**INSTRUCTIONS FOR THE TASK**
Where does the word "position" appear in the entries below? Copy each line that holds it.

*** STORED DATA ***

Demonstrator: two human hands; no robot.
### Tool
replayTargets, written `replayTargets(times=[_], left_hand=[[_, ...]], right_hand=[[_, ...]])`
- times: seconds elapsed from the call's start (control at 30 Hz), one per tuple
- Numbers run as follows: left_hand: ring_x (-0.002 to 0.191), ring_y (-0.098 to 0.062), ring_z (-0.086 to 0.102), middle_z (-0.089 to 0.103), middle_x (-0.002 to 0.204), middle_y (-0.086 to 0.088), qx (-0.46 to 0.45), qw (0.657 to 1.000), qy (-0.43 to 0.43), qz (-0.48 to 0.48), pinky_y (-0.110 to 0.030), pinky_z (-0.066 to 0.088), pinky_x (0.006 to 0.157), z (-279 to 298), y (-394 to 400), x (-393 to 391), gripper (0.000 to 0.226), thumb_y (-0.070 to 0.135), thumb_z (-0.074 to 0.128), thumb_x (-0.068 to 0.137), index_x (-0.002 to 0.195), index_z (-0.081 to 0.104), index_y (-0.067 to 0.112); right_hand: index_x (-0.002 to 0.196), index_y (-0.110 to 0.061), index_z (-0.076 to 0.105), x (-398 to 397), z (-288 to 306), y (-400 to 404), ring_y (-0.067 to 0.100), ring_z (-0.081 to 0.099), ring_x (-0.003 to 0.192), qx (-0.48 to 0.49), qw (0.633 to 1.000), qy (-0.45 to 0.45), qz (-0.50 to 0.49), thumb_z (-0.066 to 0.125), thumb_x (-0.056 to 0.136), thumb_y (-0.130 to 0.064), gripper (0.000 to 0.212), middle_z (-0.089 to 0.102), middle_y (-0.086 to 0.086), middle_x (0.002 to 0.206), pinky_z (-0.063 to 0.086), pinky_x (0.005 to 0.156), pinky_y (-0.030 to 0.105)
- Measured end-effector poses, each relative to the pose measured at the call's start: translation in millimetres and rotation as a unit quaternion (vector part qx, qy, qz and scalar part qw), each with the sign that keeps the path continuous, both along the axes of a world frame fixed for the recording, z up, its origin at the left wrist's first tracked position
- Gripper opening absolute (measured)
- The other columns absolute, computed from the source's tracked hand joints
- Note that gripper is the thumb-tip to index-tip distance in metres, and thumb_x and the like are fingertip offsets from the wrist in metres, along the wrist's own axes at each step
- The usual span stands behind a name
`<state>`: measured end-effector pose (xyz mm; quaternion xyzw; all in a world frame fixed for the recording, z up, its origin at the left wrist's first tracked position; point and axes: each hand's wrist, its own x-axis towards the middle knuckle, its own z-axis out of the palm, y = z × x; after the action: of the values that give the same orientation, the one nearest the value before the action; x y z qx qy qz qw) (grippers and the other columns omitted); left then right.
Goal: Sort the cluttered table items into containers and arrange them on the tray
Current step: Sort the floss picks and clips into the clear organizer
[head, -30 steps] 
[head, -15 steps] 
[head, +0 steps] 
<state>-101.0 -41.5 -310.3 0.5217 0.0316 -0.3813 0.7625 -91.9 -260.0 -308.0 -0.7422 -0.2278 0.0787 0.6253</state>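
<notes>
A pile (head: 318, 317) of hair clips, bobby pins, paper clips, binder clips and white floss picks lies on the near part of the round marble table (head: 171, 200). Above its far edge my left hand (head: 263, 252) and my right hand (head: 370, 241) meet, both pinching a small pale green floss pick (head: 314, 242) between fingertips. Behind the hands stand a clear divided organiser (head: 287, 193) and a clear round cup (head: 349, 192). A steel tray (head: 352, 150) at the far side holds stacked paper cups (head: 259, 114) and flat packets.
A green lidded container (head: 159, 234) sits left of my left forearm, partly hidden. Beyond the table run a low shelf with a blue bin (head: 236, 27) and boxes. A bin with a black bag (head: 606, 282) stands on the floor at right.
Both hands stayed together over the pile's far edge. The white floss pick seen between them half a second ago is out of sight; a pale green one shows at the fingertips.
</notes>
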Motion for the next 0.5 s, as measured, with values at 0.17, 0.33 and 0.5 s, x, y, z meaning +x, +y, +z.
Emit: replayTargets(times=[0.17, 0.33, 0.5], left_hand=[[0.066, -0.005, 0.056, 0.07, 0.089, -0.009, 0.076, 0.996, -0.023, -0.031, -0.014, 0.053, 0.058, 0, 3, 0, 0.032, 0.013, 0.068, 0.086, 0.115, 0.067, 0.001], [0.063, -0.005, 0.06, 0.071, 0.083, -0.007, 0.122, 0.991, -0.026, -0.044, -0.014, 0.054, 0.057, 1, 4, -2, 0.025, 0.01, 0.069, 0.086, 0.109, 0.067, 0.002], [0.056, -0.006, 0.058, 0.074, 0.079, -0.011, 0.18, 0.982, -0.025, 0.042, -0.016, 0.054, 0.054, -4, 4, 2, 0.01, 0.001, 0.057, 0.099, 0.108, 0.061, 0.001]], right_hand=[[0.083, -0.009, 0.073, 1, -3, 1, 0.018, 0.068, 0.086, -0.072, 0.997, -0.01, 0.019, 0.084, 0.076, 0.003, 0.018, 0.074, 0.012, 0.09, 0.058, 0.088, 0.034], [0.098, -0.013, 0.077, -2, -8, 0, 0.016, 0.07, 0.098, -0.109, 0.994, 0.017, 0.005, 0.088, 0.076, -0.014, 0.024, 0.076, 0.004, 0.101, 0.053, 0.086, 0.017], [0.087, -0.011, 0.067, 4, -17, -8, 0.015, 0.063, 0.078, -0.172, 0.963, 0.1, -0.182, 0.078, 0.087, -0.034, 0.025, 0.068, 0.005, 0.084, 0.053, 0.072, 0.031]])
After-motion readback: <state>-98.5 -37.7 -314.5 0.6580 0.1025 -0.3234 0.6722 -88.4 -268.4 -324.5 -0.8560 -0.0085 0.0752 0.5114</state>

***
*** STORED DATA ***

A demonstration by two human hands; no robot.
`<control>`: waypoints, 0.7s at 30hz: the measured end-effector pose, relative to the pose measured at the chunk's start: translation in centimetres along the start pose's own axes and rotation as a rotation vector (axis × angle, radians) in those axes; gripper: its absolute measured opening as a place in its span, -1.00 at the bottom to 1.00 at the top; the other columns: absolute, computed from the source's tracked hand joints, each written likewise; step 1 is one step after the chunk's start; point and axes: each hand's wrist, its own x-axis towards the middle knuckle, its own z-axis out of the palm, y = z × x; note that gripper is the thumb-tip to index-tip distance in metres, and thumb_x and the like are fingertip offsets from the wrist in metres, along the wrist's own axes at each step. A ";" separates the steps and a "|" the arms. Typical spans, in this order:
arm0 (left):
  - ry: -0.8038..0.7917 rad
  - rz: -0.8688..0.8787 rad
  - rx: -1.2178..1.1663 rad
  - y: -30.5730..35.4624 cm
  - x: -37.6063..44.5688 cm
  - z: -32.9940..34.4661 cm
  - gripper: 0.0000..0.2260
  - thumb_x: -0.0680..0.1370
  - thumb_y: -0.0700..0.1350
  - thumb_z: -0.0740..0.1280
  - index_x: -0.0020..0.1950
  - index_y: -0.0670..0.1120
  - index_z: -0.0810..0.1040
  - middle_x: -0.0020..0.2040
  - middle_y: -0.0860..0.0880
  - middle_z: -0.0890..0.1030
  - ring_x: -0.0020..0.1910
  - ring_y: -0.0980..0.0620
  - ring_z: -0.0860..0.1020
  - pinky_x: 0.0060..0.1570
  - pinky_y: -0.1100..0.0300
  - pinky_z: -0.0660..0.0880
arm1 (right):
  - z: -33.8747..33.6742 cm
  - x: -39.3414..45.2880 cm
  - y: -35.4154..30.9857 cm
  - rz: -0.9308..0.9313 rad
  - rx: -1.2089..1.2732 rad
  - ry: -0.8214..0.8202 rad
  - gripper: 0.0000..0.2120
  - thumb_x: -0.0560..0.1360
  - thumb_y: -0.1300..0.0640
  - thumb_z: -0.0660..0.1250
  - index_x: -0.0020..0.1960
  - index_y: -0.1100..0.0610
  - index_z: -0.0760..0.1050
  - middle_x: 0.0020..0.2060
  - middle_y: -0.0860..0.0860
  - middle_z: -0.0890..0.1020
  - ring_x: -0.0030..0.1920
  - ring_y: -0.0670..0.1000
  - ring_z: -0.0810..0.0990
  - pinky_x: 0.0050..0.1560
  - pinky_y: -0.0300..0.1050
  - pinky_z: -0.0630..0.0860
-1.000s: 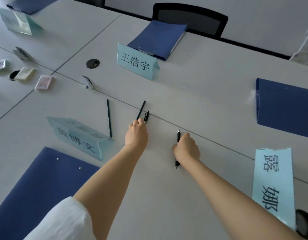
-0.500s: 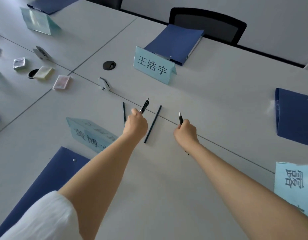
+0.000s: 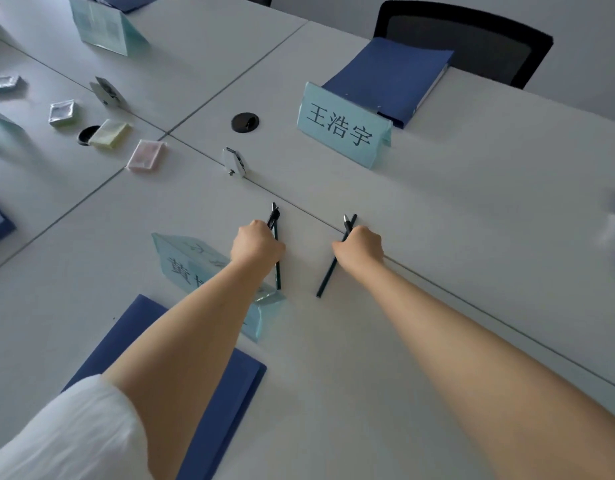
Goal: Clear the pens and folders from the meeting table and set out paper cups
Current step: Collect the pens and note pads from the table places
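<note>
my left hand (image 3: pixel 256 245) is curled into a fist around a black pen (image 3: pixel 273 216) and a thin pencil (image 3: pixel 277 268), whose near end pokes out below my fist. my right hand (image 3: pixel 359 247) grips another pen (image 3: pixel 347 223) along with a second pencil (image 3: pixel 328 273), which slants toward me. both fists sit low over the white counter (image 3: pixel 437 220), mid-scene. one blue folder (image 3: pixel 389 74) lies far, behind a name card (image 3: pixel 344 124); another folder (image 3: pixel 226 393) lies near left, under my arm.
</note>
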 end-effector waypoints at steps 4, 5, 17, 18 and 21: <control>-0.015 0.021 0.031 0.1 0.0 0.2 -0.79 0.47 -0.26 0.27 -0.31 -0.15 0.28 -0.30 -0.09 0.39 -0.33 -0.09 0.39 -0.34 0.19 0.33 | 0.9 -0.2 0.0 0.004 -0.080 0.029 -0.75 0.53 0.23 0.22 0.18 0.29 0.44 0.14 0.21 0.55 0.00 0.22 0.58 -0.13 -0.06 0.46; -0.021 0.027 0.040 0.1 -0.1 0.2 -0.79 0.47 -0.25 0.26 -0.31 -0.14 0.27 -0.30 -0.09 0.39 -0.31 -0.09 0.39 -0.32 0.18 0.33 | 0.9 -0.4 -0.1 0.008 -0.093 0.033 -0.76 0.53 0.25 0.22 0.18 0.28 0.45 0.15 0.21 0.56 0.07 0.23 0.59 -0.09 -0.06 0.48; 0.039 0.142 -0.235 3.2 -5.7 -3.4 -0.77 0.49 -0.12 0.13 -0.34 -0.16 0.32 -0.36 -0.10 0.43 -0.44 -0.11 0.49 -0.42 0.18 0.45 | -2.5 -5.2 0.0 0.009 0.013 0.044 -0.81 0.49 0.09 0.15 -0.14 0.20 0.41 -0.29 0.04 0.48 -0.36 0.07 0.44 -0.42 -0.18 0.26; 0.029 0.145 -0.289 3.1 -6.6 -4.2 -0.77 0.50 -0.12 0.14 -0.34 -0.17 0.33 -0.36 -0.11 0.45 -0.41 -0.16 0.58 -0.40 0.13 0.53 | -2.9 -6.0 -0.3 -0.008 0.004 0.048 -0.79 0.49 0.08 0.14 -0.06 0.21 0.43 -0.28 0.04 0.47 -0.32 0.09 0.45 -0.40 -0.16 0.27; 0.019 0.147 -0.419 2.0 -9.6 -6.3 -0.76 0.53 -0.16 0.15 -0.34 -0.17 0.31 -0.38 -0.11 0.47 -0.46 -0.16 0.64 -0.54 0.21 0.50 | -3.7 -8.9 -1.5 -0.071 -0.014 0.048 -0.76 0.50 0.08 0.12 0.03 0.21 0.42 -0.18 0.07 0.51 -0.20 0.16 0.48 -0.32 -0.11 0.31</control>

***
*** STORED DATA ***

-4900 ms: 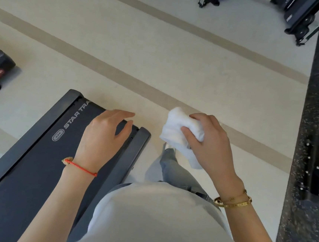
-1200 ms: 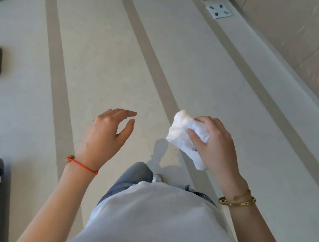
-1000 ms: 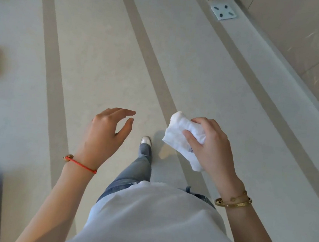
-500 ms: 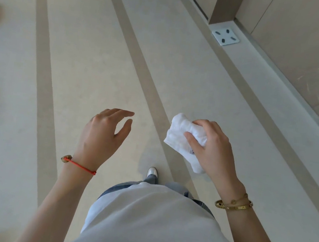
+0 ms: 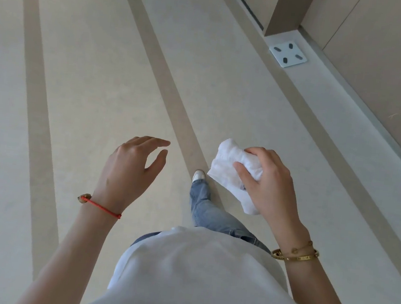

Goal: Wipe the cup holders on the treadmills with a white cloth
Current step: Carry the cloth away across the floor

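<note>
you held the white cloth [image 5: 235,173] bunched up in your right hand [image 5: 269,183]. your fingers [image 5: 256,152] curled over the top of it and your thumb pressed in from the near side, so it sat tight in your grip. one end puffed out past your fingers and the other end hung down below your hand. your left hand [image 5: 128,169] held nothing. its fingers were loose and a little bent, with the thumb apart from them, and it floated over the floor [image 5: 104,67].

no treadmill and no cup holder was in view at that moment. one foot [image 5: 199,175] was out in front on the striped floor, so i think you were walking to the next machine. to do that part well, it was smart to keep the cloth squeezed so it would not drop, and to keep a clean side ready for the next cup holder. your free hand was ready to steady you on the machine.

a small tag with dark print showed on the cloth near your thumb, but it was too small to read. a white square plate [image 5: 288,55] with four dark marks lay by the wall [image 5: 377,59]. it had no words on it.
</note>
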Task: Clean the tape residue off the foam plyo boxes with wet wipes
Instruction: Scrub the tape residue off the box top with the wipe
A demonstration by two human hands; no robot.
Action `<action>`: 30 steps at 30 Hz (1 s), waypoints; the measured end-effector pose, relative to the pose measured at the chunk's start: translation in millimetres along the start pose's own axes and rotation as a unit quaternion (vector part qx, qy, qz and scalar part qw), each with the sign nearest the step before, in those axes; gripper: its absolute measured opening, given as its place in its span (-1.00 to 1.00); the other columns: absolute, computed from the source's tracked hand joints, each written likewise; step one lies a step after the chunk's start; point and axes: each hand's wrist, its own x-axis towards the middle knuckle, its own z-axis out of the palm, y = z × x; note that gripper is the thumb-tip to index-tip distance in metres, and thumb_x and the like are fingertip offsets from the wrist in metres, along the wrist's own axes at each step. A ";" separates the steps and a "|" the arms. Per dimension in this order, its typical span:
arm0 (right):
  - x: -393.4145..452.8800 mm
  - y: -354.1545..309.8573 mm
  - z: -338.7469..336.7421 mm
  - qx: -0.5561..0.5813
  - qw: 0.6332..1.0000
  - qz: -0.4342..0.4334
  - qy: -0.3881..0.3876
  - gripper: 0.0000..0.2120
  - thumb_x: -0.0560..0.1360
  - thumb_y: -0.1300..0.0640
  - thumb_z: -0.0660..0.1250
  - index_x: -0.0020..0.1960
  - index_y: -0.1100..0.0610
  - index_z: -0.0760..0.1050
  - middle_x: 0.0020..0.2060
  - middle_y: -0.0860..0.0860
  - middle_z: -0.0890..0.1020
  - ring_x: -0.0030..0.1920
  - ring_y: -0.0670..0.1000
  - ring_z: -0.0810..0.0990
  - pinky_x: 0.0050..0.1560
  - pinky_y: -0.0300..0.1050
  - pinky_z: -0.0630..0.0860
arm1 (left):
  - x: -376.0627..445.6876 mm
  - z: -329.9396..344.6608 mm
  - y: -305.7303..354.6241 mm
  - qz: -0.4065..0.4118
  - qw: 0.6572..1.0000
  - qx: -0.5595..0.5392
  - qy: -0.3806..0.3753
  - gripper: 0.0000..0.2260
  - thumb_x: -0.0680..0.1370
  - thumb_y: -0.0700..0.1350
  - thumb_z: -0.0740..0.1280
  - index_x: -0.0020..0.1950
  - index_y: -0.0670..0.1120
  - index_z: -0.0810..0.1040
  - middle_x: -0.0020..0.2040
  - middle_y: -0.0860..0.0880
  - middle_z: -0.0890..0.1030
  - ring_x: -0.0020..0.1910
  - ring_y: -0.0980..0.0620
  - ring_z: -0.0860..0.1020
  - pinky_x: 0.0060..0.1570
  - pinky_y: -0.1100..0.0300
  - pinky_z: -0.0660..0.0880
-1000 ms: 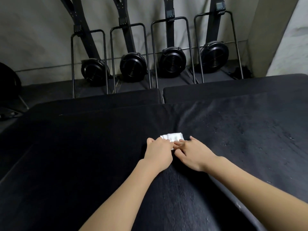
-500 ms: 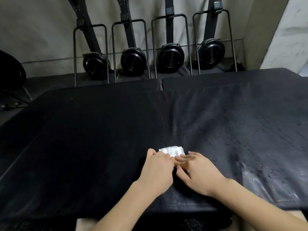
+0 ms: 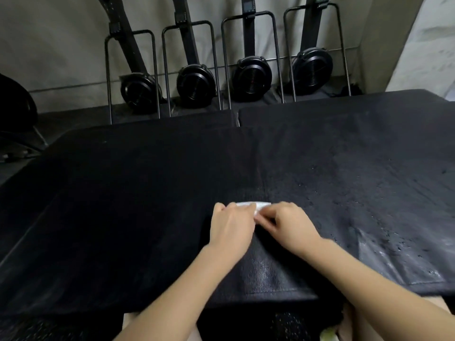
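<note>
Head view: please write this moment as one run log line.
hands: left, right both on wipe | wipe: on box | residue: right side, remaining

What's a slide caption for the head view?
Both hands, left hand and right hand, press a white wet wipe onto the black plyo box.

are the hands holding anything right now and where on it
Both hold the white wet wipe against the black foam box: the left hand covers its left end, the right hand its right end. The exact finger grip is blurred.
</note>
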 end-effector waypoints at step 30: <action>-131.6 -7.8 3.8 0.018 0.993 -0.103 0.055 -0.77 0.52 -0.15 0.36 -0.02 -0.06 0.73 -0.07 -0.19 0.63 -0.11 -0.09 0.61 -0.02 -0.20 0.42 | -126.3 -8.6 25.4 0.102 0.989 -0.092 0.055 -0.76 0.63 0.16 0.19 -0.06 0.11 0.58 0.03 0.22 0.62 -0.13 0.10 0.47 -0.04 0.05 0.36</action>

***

**OUTPUT OF THE TASK**
- Measured end-effector poses, each relative to the pose measured at the call's start: translation in millimetres and rotation as a unit quaternion (vector part qx, qy, qz and scalar part qw), each with the sign that keeps the path continuous, both along the axes of a world frame fixed for the recording, z up, its origin at the left wrist's first tracked position
`<state>`: measured end-effector pose (xyz mm; quaternion xyzw; all in a world frame fixed for the recording, z up, its origin at the left wrist's first tracked position; point and axes: each hand's wrist, its own x-axis towards the middle knuckle, its own z-axis out of the palm, y = z × x; after the action: of the values that give the same orientation, the one nearest the value before the action; x y z qx qy qz qw) (grippers and the other columns omitted); left then right.

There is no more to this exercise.